Updated: Feb 28, 2014

Imaging Studies

See the list below:

  • Because of the rarity of eccrine carcinomas, specific guidelines for the investigation of possible disseminated disease have not been established.


See the list below:

  • A shave, punch, or excisional biopsy should be performed to obtain a representative sample of the eccrine carcinoma lesion; this sample should be sent for histopathologic evaluation to make the initial diagnosis.
  • Because of the high rate of local recurrence (10-70%) and subsequent metastasis (up to 60%) following conventional surgical excision, Mohs micrographic surgery appears to be the method of choice for removal of eccrine carcinomas. [14] Wildemore et al [15] reported on 19 cases of non–microcystic adnexal carcinoma (MAC) malignant eccrine neoplasms that were treated by Mohs micrographic surgery. No reported recurrences were found over an average follow-up period of 29 months.

Histologic Findings

Several eccrine carcinoma subtypes bear histologic resemblance to a well-described benign counterpart; these tumors are named accordingly, and the microscopic distinction between benign and malignant usually is made based on extent of invasion, asymmetry at scanning magnification, and degree of nuclear atypia. In contrast, the group of primary eccrine cancers without features of benign adnexal tumors is less readily recognizable and includes eccrine adenocarcinoma, mucinous eccrine carcinoma, adenoid cystic eccrine carcinoma, and aggressive digital papillary adenoma/adenocarcinoma. These tumors often may be confused with visceral adenocarcinoma metastatic to the skin and represent important diagnostic considerations when adenocarcinoma is encountered in the skin in the absence of a known extracutaneous primary.[16]
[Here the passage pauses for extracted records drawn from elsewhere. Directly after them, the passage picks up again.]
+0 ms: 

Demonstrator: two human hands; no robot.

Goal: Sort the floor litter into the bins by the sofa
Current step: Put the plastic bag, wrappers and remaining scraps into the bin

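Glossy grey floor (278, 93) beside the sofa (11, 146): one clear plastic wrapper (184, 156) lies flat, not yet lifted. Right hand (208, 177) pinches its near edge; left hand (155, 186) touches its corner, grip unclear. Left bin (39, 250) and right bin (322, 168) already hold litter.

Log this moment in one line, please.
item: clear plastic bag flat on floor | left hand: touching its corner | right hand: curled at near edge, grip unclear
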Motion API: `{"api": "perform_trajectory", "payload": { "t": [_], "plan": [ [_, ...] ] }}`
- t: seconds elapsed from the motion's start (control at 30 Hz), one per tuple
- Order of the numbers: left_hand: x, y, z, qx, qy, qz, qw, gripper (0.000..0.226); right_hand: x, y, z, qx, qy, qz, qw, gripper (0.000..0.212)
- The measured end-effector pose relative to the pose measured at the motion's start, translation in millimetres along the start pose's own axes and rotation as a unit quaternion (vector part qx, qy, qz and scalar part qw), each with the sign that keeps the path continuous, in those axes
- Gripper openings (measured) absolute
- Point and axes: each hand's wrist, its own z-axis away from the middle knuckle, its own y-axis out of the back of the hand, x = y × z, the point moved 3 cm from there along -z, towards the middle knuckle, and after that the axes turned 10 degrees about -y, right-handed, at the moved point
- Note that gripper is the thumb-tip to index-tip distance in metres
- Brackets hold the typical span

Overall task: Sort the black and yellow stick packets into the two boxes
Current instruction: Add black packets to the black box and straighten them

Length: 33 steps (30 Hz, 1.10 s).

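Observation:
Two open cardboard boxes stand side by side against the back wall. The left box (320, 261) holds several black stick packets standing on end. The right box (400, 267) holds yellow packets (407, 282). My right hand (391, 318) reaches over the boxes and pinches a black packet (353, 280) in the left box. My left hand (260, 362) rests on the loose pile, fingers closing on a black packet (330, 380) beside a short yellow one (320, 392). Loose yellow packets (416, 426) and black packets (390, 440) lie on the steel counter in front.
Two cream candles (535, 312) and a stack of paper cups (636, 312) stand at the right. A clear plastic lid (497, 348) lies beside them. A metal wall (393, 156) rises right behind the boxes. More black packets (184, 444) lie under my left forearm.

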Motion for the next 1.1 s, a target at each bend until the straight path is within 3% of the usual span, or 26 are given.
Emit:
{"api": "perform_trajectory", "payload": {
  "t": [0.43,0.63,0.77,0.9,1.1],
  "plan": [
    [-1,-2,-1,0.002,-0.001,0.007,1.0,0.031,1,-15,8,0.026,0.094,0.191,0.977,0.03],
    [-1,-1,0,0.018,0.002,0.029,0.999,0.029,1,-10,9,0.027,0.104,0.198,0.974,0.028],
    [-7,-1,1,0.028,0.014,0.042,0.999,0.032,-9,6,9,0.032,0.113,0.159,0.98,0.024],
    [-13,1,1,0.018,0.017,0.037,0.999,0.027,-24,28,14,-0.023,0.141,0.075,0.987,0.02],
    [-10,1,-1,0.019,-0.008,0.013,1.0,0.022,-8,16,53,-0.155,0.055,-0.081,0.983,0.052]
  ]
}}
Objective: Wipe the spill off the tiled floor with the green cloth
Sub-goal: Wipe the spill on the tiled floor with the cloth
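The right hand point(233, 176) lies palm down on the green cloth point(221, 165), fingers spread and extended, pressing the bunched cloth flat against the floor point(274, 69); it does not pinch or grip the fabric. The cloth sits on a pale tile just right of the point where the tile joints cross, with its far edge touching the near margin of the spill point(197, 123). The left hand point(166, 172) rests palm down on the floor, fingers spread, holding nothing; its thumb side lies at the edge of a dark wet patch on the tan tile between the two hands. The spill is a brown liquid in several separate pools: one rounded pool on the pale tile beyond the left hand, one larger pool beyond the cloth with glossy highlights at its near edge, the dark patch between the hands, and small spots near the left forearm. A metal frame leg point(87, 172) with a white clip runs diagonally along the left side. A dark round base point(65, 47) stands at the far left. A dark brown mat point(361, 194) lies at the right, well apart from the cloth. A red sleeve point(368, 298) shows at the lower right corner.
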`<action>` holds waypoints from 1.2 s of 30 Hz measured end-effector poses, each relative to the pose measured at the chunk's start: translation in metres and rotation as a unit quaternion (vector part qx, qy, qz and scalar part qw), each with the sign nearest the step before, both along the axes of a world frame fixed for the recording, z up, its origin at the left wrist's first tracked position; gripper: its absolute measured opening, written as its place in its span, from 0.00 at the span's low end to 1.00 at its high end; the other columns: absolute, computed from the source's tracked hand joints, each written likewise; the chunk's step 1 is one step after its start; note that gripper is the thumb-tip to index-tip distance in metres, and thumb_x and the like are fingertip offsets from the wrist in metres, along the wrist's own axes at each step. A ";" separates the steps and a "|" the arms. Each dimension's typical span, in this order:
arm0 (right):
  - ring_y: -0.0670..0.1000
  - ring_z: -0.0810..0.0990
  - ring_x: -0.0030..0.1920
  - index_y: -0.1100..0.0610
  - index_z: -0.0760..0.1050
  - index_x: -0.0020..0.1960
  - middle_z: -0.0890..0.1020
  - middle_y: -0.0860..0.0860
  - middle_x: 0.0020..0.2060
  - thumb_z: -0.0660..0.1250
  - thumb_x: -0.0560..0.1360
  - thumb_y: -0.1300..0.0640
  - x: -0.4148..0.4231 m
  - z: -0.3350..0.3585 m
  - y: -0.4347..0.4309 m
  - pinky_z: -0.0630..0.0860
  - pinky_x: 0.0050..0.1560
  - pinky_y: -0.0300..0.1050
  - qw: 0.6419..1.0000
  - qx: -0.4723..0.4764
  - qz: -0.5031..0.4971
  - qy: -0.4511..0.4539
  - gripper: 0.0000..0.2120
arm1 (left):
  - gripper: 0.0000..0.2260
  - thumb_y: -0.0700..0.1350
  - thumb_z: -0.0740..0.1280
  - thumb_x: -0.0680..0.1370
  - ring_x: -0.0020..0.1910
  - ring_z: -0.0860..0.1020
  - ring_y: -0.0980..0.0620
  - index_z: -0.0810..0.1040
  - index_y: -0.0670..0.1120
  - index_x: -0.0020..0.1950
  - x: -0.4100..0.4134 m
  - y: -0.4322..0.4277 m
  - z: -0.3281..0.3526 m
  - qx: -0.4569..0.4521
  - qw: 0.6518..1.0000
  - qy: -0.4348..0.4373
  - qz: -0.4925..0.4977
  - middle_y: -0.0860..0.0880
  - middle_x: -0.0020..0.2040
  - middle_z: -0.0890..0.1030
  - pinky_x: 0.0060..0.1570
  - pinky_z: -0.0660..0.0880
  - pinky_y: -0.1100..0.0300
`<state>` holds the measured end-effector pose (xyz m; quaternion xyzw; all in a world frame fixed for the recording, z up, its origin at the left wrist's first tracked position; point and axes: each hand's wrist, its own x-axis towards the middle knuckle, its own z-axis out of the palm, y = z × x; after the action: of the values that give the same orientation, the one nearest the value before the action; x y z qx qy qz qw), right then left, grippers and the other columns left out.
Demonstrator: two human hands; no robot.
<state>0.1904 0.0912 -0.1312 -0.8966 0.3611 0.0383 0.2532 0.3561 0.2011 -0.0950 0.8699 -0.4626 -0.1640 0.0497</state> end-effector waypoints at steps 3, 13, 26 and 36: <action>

Eccrine adenocarcinoma generally resembles a moderately to poorly differentiated adenocarcinoma, with regional variation ranging from true ductules in some areas to infiltrative, nonglandular anaplastic cells in other areas, to glycogenated cellular zones in other areas. Contiguity with benign eccrine structures or with overlying epidermis is not seen.

Mucinous eccrine carcinoma is characterized histologically by solitary and nested anaplastic cells floating in pools of mucin within the dermis. Thin strands of fibrous tissue serve to compartmentalize these "lakes" of mucin.

Adenoid cystic eccrine carcinomas most often are seen as tumors of major and minor salivary glands but rarely may be encountered as primary cutaneous tumors remote from salivary apparatus. This tumor exhibits a population of uniform basaloid cells forming cribriform and tubular structures, usually with evidence of mucin and of hyaline surrounding cellular masses. Perineural invasion is prevalent and should be sought specifically.

Aggressive digital papillary adenoma/adenocarcinoma exhibits cystic zones manifesting papillary infoldings and lined with benign cuboidal epithelium, more cellular zones of atypical adenomatous hyperplasia, and areas of overt adenocarcinoma. Whether aggressive digital papillary adenoma (ADPA) can be distinguished histologically from aggressive digital papillary adenocarcinoma (ADPA) has been questioned; it now is advised that all aggressive digital papillary (ADP) tumors be designated as adenocarcinoma.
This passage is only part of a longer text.